SOURCE DATA:

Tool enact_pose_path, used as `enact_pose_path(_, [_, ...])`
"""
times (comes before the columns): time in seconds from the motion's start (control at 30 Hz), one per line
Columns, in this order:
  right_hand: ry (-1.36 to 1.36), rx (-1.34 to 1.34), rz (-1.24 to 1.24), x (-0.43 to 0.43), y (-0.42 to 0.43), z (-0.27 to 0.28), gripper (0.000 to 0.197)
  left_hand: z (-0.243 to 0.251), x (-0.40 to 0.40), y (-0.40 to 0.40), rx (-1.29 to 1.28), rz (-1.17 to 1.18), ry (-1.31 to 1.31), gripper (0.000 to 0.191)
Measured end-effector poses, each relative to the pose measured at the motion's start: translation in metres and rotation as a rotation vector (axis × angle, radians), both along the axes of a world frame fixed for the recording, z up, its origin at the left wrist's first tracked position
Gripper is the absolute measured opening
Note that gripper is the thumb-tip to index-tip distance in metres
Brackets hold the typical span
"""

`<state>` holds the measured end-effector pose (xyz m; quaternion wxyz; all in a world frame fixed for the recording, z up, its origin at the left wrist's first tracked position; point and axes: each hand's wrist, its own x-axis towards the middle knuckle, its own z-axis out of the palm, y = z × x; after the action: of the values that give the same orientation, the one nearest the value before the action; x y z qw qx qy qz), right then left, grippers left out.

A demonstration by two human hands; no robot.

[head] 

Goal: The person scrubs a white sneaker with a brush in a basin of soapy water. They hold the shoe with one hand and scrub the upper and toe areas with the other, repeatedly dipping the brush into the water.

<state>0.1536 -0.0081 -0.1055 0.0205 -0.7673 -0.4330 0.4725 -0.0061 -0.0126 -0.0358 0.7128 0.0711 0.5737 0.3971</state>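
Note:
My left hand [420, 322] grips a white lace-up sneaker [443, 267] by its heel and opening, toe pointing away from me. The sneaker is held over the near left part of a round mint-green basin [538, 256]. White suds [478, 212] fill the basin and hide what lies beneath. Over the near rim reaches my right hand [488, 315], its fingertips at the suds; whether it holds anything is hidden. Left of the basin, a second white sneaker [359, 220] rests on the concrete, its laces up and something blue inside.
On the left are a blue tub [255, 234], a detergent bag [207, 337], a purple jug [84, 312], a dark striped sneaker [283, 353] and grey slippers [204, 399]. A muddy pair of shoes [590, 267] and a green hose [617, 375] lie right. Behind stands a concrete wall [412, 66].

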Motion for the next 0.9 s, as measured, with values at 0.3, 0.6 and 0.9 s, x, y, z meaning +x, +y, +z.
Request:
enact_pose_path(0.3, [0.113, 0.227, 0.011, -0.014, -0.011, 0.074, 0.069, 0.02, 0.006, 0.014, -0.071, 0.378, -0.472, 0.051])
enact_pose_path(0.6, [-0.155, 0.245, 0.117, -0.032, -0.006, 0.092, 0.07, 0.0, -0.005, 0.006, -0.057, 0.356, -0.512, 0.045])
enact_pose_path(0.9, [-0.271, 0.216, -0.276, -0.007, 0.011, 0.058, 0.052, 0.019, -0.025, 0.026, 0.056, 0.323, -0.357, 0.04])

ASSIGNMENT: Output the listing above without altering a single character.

OUTPUT OF THE TASK:
Tool enact_pose_path, used as `enact_pose_path(_, [_, ...])`
"""
times (comes before the columns): time in seconds from the motion's start (control at 30 Hz), one per line
Columns, in this order:
  right_hand: ry (-1.36 to 1.36), rx (-1.34 to 1.34), rz (-1.24 to 1.24), x (-0.43 to 0.43), y (-0.42 to 0.43), z (-0.27 to 0.28), gripper (0.000 to 0.197)
  left_hand: z (-0.243 to 0.251), x (-0.40 to 0.40), y (-0.40 to 0.40), rx (-1.29 to 1.28), rz (-1.17 to 1.18), ry (-1.31 to 1.31), gripper (0.000 to 0.191)
Measured end-effector poses, each relative to the pose measured at the motion's start: translation in metres and rotation as a rotation vector (axis × angle, radians), both along the axes of a world frame fixed for the recording, z up, its origin at the left wrist's first tracked position
Gripper is the absolute measured opening
Note that gripper is the thumb-tip to index-tip distance in metres
Brackets hold the typical span
"""

`<state>` holds the measured end-effector pose (xyz m; quaternion wxyz; all in a world frame fixed for the recording, z up, its origin at the left wrist's first tracked position; point and axes: each hand's wrist, its own x-axis towards the middle knuckle, its own z-axis out of the palm, y = z × x; after the action: of the values that give the same orientation, the one nearest the value before the action; x y z qw qx qy qz), right then left, grippers left out.

A demonstration by two human hands; no robot.

[head] 

Goal: The person scrubs a white sneaker with a brush in a basin of soapy water. They hold the shoe with one hand and scrub the upper and toe areas with the other, repeatedly dipping the brush into the water.

<state>0.1536 -0.0081 -0.1055 0.0205 -0.7673 -0.4330 0.4725 -0.0061 -0.0126 -0.0358 0.7128 0.0711 0.5737 0.3971</state>
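Note:
My left hand [420, 322] grips a white lace-up sneaker [443, 267] by its heel and opening, toe pointing away from me. The sneaker is held over the near left part of a round mint-green basin [538, 256]. White suds [478, 212] fill the basin and hide what lies beneath. Over the near rim reaches my right hand [488, 315], its fingertips at the suds; whether it holds anything is hidden. Left of the basin, a second white sneaker [359, 220] rests on the concrete, its laces up and something blue inside.
On the left are a blue tub [255, 234], a detergent bag [207, 337], a purple jug [84, 312], a dark striped sneaker [283, 353] and grey slippers [204, 399]. A muddy pair of shoes [590, 267] and a green hose [617, 375] lie right. Behind stands a concrete wall [412, 66].
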
Motion for the next 0.9 s, as measured, with values at 0.3, 0.6 and 0.9 s, x, y, z meaning +x, +y, +z.
Request:
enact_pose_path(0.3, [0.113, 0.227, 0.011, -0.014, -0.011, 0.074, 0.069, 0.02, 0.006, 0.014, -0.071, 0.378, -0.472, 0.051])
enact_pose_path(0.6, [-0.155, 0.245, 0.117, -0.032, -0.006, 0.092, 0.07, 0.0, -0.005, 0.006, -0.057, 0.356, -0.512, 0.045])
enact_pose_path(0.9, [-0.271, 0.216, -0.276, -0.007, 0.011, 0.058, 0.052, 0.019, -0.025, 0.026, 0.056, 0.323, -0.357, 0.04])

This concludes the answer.